In the meantime, sometimes my beautiful children come to me and jabber on and on about how they SIMPLY CANNOT LIVE without this or that item and they must have it and when can they get it and–
–then I think that OBVIOUSLY I am doing something VERY WRONG, because my children are materialistic STUFFHOUNDS and whatever example I am setting is nothing more than me standing between them and the television for a moment while they are trying to figure out which toy they require to stave off imminent DEATH BY COOLNESS DEPRIVATION.
Occasionally, I think I’m getting through to them. And then it’s back to the status quo–I want, I need, why do I haaaave to, and I don’t want to eat that. Then I take a break from my charitable involvement to beat them senseless until they feel grateful, dammit.
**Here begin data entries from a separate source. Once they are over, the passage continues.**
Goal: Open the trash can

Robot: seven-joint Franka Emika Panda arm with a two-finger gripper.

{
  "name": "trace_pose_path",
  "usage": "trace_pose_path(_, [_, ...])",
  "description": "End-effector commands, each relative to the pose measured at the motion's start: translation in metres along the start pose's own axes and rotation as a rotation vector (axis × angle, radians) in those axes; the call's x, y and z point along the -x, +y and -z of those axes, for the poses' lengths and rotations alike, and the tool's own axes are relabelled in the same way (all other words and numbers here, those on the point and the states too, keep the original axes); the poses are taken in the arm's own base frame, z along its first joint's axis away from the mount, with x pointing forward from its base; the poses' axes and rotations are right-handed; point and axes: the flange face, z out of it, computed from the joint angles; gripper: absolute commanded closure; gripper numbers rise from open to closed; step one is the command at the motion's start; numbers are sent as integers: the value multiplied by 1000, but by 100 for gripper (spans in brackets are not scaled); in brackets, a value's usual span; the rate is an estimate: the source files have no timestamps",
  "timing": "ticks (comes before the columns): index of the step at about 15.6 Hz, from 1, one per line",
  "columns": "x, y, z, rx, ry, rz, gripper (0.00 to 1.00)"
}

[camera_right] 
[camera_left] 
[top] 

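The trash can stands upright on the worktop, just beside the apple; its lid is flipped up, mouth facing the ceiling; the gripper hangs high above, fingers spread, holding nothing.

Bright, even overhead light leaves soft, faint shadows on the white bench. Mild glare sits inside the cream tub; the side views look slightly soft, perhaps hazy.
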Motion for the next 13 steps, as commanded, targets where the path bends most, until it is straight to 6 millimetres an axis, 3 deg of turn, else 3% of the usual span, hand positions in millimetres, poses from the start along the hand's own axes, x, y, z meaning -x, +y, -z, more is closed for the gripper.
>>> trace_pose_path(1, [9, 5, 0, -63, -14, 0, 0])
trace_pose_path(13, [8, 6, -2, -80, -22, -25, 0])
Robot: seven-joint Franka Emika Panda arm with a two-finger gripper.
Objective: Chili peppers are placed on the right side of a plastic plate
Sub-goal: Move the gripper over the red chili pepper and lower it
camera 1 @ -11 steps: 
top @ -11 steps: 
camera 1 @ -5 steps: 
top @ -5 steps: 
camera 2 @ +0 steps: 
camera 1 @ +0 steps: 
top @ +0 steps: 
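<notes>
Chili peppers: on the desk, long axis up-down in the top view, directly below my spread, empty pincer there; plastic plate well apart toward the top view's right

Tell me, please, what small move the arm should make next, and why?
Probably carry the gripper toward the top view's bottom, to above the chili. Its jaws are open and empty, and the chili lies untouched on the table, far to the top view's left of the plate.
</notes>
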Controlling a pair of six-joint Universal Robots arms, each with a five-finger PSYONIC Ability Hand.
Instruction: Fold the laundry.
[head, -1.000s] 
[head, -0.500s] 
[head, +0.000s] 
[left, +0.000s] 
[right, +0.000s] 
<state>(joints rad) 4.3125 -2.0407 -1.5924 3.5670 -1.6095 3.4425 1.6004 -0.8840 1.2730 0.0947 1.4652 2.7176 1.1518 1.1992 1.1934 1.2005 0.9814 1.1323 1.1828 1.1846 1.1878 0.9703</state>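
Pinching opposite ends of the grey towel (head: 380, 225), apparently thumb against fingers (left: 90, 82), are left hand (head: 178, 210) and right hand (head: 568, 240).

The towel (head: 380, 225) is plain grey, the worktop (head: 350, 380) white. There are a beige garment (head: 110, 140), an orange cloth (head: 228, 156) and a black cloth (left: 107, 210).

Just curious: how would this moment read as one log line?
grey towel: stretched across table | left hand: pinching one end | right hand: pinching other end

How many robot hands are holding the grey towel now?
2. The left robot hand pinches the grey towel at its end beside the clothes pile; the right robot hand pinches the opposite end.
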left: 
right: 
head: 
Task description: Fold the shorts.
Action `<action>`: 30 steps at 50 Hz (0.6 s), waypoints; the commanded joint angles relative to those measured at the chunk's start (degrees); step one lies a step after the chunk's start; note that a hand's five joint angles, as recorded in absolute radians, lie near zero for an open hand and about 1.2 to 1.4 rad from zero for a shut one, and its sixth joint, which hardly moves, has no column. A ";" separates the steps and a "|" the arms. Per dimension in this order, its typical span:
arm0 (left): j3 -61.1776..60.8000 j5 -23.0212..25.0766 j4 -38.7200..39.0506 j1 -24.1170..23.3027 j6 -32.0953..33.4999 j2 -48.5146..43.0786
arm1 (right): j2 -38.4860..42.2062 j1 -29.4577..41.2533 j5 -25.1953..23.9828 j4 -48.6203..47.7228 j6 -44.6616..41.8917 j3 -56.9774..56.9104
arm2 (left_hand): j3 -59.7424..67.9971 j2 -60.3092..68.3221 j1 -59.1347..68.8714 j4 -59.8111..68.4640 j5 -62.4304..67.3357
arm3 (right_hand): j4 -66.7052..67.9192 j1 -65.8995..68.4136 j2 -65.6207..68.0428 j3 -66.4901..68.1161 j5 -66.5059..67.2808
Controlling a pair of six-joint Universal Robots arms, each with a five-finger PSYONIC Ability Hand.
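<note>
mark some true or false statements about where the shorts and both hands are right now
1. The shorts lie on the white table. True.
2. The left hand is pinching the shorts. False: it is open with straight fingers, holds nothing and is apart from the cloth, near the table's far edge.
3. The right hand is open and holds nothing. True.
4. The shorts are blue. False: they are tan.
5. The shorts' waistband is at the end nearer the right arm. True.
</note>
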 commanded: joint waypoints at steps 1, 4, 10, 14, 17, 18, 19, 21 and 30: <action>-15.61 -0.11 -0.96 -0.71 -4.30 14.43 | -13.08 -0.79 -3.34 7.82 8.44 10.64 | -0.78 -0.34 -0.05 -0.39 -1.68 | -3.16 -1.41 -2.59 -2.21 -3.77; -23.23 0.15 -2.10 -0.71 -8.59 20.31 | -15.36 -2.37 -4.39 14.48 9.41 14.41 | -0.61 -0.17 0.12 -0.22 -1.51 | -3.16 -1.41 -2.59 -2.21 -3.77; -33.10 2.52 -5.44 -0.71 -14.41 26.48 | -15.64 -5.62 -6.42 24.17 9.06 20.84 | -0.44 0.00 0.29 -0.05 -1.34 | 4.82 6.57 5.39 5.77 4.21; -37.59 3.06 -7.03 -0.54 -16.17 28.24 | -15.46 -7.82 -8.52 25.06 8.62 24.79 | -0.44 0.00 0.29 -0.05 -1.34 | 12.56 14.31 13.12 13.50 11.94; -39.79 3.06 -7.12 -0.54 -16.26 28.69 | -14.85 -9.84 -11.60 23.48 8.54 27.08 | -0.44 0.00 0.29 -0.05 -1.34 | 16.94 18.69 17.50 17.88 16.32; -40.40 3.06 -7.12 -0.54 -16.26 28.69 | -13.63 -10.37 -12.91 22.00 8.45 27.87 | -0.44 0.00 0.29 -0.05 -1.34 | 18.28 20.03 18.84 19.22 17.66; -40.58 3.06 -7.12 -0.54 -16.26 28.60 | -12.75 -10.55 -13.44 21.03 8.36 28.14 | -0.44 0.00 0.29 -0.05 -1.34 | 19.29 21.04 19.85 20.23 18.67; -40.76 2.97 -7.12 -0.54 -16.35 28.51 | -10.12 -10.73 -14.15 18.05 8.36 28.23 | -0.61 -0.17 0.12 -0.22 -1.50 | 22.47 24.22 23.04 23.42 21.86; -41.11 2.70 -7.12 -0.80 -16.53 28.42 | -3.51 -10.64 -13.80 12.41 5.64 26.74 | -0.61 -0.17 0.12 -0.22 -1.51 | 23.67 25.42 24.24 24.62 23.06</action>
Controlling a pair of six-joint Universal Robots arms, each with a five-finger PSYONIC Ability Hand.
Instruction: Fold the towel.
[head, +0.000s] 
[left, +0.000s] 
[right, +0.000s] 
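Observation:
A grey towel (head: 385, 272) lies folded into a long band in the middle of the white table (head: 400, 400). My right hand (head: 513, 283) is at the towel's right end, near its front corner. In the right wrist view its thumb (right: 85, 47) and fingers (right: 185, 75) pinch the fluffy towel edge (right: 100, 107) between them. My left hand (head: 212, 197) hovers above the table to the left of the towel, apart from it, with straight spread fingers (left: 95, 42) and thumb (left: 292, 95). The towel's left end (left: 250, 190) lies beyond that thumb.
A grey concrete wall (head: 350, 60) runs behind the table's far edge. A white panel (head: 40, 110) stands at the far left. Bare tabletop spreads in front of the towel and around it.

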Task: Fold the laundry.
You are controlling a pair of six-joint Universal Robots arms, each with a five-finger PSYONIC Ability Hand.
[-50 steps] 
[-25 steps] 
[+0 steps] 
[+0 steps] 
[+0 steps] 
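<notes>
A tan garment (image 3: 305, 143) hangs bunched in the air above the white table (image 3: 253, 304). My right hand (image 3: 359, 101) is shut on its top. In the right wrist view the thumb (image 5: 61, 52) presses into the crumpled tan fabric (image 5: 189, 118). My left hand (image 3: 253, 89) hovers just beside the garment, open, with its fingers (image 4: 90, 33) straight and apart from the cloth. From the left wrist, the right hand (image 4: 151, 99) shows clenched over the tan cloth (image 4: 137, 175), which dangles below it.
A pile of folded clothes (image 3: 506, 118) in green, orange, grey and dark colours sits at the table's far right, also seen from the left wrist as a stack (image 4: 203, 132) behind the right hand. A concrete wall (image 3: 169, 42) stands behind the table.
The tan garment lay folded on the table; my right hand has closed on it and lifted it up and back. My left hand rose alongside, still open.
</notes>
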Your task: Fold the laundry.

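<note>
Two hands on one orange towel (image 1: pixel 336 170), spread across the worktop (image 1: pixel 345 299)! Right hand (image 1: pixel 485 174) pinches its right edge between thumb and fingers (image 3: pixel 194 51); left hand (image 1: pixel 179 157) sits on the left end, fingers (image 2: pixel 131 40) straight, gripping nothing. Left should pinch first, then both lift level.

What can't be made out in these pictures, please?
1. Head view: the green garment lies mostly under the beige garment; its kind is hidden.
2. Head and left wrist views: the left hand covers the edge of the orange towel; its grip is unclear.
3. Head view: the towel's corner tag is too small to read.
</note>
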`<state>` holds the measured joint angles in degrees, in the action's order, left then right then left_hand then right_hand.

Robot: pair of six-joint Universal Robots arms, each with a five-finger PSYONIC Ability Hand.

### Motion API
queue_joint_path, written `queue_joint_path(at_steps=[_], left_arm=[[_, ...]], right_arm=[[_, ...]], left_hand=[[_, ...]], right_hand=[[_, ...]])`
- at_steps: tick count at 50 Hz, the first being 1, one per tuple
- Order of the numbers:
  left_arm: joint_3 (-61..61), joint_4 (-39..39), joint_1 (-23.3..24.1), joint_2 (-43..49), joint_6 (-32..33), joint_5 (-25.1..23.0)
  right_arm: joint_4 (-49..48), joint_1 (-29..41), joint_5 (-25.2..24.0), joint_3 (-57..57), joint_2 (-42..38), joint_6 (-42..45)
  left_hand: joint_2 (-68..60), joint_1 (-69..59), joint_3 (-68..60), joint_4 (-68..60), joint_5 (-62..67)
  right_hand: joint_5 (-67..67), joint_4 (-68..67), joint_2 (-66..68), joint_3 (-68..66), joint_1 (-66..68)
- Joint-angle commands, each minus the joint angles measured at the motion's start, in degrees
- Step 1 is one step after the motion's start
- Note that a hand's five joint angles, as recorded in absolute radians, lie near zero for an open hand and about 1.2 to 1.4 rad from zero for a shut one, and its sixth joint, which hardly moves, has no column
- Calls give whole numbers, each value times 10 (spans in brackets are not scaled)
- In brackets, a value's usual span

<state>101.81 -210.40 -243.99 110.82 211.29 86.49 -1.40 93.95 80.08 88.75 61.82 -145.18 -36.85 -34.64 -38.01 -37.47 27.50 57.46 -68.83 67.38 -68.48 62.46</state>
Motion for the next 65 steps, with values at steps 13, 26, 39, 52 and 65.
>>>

So the latest battle is this: Many of the kids’ schoolmates have fancy birthday parties involving venues that cost an arm and a leg, and then they invite the entire class and end up with so much loot the parents have to rent a small truck just to haul it all home. I wrote a few weeks ago about a few against-the-grain parties that appeal to me as a mom trying to instill a moral compass in my kids. Of course, as I casually tried to chat up those ideas to my own children, I was met with a variety of reactions, and I don’t think a single one of them was “Oh boy! I wanna do THAT!”
Chickadee’s birthday is coming up, and every idea she’s had involves more kids and more money than I feel comfortable agreeing to. And then came a potential solution to our impasse–a benefactor (with a license to spoil) offered to foot the bill for the “fancy” party she’s been begging for, as her birthday present. This was fine with me, as it would get me off the hook for throwing a party, and be something “special” she wouldn’t get otherwise, and not result in MORE STUFF.
I approached her with a bargain: She could have her party, and her extended guest list, IF she didn’t get presents. I challenged her to pick a charity to sponsor. Chickadee was unconvinced.
We’ve gone back and forth on whether or not this is what she wants to do. And her latest idea was to ask her guests to donate to my 3-Day account, which I appreciate and all, but it felt… I dunno… wrong. I can’t explain it; it just seemed a little self-aggrandizing to do that, even though it’s for a good cause. ["Wow, I'm really excited about Chickadee's birthday! She's going to have cake, and ice cream, and a martial arts demonstration, and she's raising money for BOOBS! Isn't that GREAT?"]
Today my church was recruiting people for an upcoming CROP Walk and when I was asked to walk, I pointed out that I’ve already hit up everyone I know for money for the 3-Day. But it’s a 6-mile walk, which would be a good training jaunt for me… and probably not too far for an 8-year-old….
So. The upcoming birthday party will be an extravaganza, and if Chickadee’s friends would like to sponsor her for the CROP Walk in lieu of a present, that would be great. We’ll be doing the walk together, the day after the party. She’s already planning what snacks she wants us to take along (she’s all about the important things, my daughter).
I think she’s going to have a memorable birthday. I hope that when it’s over, she’ll have had a great day with her friends, and have made it through the walk, and know beyond a shadow of a doubt that she has enough. Because, damn, I’m getting tired of beating her.